Subuniverses are subtypes of the universe.

Definitions

Subuniverses

is-subuniverse :
  {l1 l2 : Level} (P : UU l1 → UU l2) → UU ((lsuc l1) ⊔ l2)
is-subuniverse P = is-subtype P

subuniverse :
  (l1 l2 : Level) → UU (lsuc l1 ⊔ lsuc l2)
subuniverse l1 l2 = subtype l2 (UU l1)

is-subtype-subuniverse :
  {l1 l2 : Level} (P : subuniverse l1 l2) (X : UU l1) →
  is-prop (type-Prop (P X))
is-subtype-subuniverse P X = is-prop-type-Prop (P X)

module _
  {l1 l2 : Level} (P : subuniverse l1 l2)
  where

  type-subuniverse : UU ((lsuc l1) ⊔ l2)
  type-subuniverse = type-subtype P

  is-in-subuniverse : UU l1 → UU l2
  is-in-subuniverse = is-in-subtype P

  inclusion-subuniverse : type-subuniverse → UU l1
  inclusion-subuniverse = inclusion-subtype P

  is-in-subuniverse-inclusion-subuniverse :
    (x : type-subuniverse) → is-in-subuniverse (inclusion-subuniverse x)
  is-in-subuniverse-inclusion-subuniverse x = pr2 x

  is-emb-inclusion-subuniverse : is-emb inclusion-subuniverse
  is-emb-inclusion-subuniverse = is-emb-inclusion-subtype P

  emb-inclusion-subuniverse : type-subuniverse ↪ UU l1
  emb-inclusion-subuniverse = emb-subtype P

Global subuniverses

is-global-subuniverse :
  (α : Level → Level) (P : (l : Level) → subuniverse l (α l)) →
  (l1 l2 : Level) → UU (α l1 ⊔ α l2 ⊔ lsuc l1 ⊔ lsuc l2)
is-global-subuniverse α P l1 l2 =
  (X : UU l1) (Y : UU l2) → X ≃ Y → type-Prop (P l1 X) → type-Prop (P l2 Y)

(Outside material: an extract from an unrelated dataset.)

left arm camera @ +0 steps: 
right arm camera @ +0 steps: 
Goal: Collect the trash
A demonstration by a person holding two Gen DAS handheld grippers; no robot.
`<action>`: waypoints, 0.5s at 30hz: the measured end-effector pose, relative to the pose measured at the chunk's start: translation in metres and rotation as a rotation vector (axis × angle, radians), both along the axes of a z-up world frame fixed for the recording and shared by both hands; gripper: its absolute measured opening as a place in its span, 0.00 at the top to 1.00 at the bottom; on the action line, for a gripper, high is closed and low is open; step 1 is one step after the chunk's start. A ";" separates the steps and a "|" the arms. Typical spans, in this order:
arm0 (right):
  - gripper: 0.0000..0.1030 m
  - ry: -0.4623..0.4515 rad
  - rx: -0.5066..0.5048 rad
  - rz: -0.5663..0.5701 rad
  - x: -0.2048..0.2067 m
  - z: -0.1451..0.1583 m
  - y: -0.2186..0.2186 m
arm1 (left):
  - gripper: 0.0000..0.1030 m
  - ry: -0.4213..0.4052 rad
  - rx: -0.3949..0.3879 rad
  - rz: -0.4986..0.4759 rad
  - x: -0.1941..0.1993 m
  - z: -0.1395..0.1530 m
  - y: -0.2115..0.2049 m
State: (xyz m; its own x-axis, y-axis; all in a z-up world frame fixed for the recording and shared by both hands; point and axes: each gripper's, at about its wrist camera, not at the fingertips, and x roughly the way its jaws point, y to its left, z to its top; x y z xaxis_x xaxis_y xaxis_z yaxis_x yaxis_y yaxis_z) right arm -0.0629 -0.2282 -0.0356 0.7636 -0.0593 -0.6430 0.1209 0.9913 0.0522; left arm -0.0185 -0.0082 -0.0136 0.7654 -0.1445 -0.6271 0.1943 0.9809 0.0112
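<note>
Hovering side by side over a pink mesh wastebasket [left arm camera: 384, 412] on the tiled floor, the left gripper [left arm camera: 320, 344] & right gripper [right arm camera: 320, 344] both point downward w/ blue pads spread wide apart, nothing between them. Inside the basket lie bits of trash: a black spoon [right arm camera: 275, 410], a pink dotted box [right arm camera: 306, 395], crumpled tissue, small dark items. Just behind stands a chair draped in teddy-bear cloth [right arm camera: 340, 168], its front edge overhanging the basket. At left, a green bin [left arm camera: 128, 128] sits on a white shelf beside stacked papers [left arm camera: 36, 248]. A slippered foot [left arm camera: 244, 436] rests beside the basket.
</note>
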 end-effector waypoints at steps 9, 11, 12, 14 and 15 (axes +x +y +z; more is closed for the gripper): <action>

record global-subuniverse (α : Level → Level) : UUω where
  field
    subuniverse-global-subuniverse : (l : Level) → subuniverse l (α l)
    is-global-global-subuniverse :
      (l1 l2 : Level) →
      is-global-subuniverse α subuniverse-global-subuniverse l1 l2

open global-subuniverse public

module _
  (α : Level → Level) (P : global-subuniverse α)
  where

  is-in-global-subuniverse :
    {l : Level} → UU l → UU (α l)
  is-in-global-subuniverse X =
    is-in-subuniverse (subuniverse-global-subuniverse P _) X

The predicate that a subuniverse is closed under Σ

We state a general form involving three universes, and a more traditional form using a single universe

is-closed-under-Σ-subuniverses :
  {l1 l2 l3 l4 l5 : Level}
  (P : subuniverse l1 l2) (Q : subuniverse l3 l4)
  (R : subuniverse (l1 ⊔ l3) l5) → UU (lsuc l1 ⊔ l2 ⊔ lsuc l3 ⊔ l4 ⊔ l5)
is-closed-under-Σ-subuniverses P Q R =
  (X : type-subuniverse P)
  (Y : inclusion-subuniverse P X → type-subuniverse Q) →
  is-in-subuniverse R
    ( Σ (inclusion-subuniverse P X) (λ x → inclusion-subuniverse Q (Y x)))

is-closed-under-Σ-subuniverse :
  {l1 l2 : Level} (P : subuniverse l1 l2) → UU (lsuc l1 ⊔ l2)
is-closed-under-Σ-subuniverse P = is-closed-under-Σ-subuniverses P P P

Properties

Subuniverses are closed under equivalences

is-in-subuniverse-equiv :
  {l1 l2 : Level} (P : subuniverse l1 l2) {X Y : UU l1} →
  X ≃ Y → is-in-subuniverse P X → is-in-subuniverse P Y
is-in-subuniverse-equiv P e = tr (is-in-subuniverse P) (eq-equiv _ _ e)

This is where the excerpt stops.